The average Latin American consumes 45kg per year, but in some countries, such as Panama and the Caribbean, consumption is as high as 70kg per person annually. This demand, although far below the 230kg consumed annually per capita in South Asia, where consumption is the highest globally, is constantly increasing.

For Graterol Matute this trend keeps him awake at night, “Rice consumption is increasing as global population increases, and the main concern is how we will maintain production without depleting natural resources,” he says. “This is where science, technology and organizations have a crucial role to accomplish.”

Climate change was one of the reasons why Mexican former rice producer Jorge Ayala Filigrana stopped producing rice in 2021, “Extreme rains impacted us, and higher temperatures affected the fertility of plants,” he says.

Jesús Solís, a farmer in the southern part of the state of Morelos, Mexico, is not planning to change his crop. He sows rice for three years, then switches to sugarcane for another three years, and repeats the cycle.

“Before we used pesticides, but now the cane’s stubble helps us control weed growth, and after five or six months, the grains [of rice] are already mature,” he says.

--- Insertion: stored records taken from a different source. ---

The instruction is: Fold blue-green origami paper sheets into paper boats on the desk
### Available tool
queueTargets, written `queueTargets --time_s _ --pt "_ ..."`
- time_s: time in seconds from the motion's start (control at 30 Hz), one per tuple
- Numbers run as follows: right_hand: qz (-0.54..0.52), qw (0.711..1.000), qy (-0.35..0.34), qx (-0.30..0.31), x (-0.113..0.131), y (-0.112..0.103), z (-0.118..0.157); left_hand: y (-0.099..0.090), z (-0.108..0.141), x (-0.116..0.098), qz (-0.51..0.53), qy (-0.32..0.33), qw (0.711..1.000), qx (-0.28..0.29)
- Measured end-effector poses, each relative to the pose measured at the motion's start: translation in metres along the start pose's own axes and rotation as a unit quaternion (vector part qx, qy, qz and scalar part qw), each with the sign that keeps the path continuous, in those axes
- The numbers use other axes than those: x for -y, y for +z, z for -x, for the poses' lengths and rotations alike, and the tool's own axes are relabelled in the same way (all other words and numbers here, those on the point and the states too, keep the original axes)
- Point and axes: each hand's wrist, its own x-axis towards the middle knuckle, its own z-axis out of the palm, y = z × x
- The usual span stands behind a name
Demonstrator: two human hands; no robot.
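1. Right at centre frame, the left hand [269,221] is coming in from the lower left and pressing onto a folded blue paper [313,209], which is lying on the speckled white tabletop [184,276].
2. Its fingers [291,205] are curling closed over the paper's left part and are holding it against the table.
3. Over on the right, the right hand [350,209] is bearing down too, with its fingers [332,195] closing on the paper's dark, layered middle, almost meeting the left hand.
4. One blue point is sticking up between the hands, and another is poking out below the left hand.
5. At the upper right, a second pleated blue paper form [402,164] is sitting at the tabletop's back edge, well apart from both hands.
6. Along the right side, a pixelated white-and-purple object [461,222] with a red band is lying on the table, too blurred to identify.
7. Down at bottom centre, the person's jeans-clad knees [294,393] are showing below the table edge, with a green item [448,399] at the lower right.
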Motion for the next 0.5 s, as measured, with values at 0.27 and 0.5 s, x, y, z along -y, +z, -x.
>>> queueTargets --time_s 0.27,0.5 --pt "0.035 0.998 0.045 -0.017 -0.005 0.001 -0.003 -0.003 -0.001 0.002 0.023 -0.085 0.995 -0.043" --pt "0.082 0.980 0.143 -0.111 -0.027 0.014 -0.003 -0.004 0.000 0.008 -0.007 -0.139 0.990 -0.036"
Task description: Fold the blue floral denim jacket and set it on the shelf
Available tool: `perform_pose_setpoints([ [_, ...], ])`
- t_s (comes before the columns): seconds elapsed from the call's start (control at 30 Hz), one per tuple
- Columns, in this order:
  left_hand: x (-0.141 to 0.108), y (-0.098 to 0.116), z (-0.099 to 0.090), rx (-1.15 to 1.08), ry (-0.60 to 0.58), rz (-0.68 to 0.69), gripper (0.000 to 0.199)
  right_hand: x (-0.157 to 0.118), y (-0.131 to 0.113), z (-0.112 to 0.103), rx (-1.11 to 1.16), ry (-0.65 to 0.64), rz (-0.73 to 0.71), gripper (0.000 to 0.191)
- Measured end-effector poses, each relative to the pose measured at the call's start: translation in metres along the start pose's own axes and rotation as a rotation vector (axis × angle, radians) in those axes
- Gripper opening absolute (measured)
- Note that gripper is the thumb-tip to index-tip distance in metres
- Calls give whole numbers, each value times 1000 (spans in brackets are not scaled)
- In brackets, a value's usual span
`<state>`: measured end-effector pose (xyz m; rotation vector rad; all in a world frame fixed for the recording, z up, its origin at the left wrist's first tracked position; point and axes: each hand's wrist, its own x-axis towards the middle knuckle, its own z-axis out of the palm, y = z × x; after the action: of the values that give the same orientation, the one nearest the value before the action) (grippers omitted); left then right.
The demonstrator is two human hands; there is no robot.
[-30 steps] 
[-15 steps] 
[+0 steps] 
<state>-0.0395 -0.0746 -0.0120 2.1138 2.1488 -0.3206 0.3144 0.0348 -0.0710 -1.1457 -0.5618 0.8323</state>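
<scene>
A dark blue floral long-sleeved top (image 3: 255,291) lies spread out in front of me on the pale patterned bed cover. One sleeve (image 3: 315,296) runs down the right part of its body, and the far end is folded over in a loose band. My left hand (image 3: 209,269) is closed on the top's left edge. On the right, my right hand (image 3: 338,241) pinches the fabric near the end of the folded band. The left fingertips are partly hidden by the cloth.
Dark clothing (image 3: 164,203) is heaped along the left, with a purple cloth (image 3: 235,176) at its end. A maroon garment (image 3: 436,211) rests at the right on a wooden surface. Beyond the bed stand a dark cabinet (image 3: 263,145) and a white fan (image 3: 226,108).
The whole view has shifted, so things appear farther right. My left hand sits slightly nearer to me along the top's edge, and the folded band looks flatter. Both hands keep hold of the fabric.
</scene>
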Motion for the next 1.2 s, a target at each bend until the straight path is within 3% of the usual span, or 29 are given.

However, he admits that maintaining production is becoming more difficult over time. When he became a rice producer 45 years ago, there was enough water to sow 3,000 hectares. Today, he and the other producers in the region cannot even reach a third of that amount.

“We’ve devastated the flora, the urban sprawl has increased, temperatures that used to be 38-40 degrees now rise to 45 degrees, and there is less rainfall,” he says.

This article was produced by SciDev.Net’s Latin America & The Caribbean desk.